In March, Newmark poached a top Western US multifamily team from Eastdil, continuing a grand tradition. Nabbing the team, led by Joseph Smolen & Geoff Boler, gave Newmark further firepower in the asset class – it’s 3rd nationally, behind CBRE and JLL. But Eastdil now alleges that on their way out, team members took w/ them proprietary docs and even a live deal. The docs, known internally as “cheat sheets,” contain key nuggets such as pricing guidance & portfolio summaries and are core to listing pitches. Taking them over to Newmark, Eastdil alleges, gives its rival an unfair edge and amounts to a breach of contract.
“For one of the deals for which Boler emailed himself the cheat sheet, the client cancelled the listing agreement with Eastdil after Boler resigned and is now using Boler and Newmark to bring the deal to the market,” Eastdil alleged in the OC courts, per TRD. Smolen is not named in the suit, but Boler and 5 other Eastdil alum are.
The action rhymes somewhat w/ one taken by Newmark recently, when it alleged that a former Chicago appraiser at the firm took a doc it described as “the blueprint of Newmark's business” – it settled that suit late last month.
The “people or platform?” debate is a perennial one in brokerage. And as the CRE markets heat up – well, TBD w/ the tariffs – and firms roll out the sweeteners for top talent, expect more of these disputes. The Promote Podcast broke down the Eastdil-Newmark rivalry in an episode last month, which we think you’ll dig 👇️
On Friday, The Promote revealed the names of 2 players who were added to Fannie’s do-not-fly list: Meridian Capital’s Abe Hirsch, longtime point man for Ralph Herzka & Jacob Katz; and Jeffrey Zwick, a prominent closing attorney whose clients included convicted mortgage fraudster Moshe Silber. We had heard of a few other dealmakers added to the list but couldn’t confirm by the time we went to press. Now, we have – here they are 🕸️
• Ralph Gelley, an originator at bridge lender Sheridan Capital. Gelley was at Meridian from ‘18-24, but on his LinkedIn that tenure is curiously marked - it just says “debt brokerage”
• Sol Kopelowitz, of Rosewood Realty Group.
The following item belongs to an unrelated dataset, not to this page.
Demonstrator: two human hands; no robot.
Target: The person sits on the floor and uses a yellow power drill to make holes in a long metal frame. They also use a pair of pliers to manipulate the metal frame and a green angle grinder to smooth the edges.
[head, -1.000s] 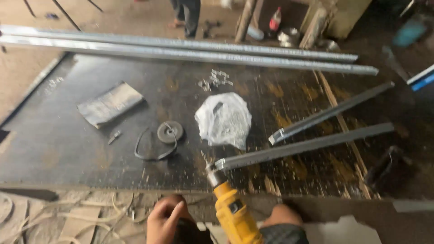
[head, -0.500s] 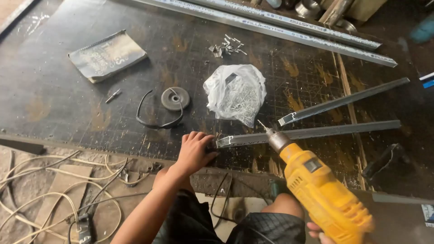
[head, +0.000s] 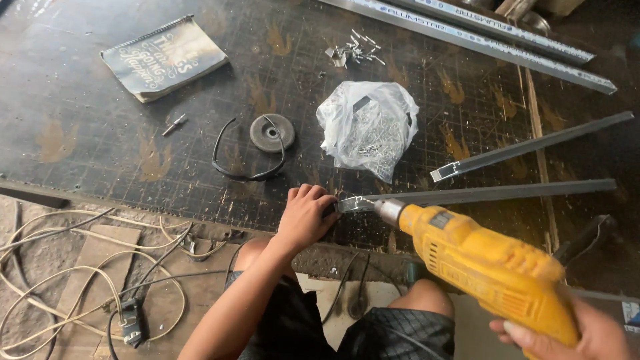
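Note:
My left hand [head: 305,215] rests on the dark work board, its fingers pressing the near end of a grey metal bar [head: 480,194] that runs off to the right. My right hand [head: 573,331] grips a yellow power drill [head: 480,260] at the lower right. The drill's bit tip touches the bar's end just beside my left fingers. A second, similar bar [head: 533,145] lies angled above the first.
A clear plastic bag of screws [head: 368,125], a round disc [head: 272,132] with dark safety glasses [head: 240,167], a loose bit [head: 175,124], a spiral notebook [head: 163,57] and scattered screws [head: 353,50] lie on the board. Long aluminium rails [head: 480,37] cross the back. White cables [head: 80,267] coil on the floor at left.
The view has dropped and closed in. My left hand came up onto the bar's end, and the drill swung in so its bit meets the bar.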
Was at Meridian from ‘21-24
• Jake Weinstein, who was at Meridian from ‘13-’24
In its pomp, Meridian epitomized Zuck’s “move fast and break things” mantra. Its guys were voracious closers, but that aggression came at a price. Brian Brooks, who was brought in last year by Meridian’s PE ownership to clean house, promised that “we will cut brokers who cut corners.” The ranks have since been thinned, but as we can see from the above list, the impact is being felt across the sub-institutional industry.
CoStar has rejigged its board after reaching an agreement w/ 2 major investor groups – Dan Loeb’s Third Point & DE Shaw – who had pushed the RE data giant to boost its profitability. Chairman Michael Klein (earliest investor in the firm – did stupendously well) and 2 other directors are out, and 3 new execs are in, w/ board member Louise Sams taking Klein’s position as 🪑 . A big part of the new mandate is ensuring CoStar’s $156M deal for Homes.com bears sufficient 🍇 . More on CoStar’s M&A tear here.
How does Sterling Bay’s surrender of a chunk of Lincoln Yards to its lender impact taxpayer funds on the rest?
Office REIT Paramount footed $900K bill for CEO’s personal accounting services 👏 👏 👏 (check out our dive into Albert Behler’s other nepo plays here)
RealPage sues Berkeley for banning its pricing algorithms (catch up on RealPage’s legal woes here)
VA congressman says we need a national plan to address the impact of data centers
Blackstone seizes CIM/Golub’s Mag Mile tower via deed-in-lieu
Ackman questions Howie Lutnick’s motives on tariff-setting - then walks back his comments
Enjoyed this dive into the mind of an everyday American CRE broker 🧠
“It’s ‘Ferris Bueller's Day Off,’ but for running the world economy. ” 🎮️ 🌎️
- An allocator for a major US insurer, on the futility of responding to the Trump tariffs.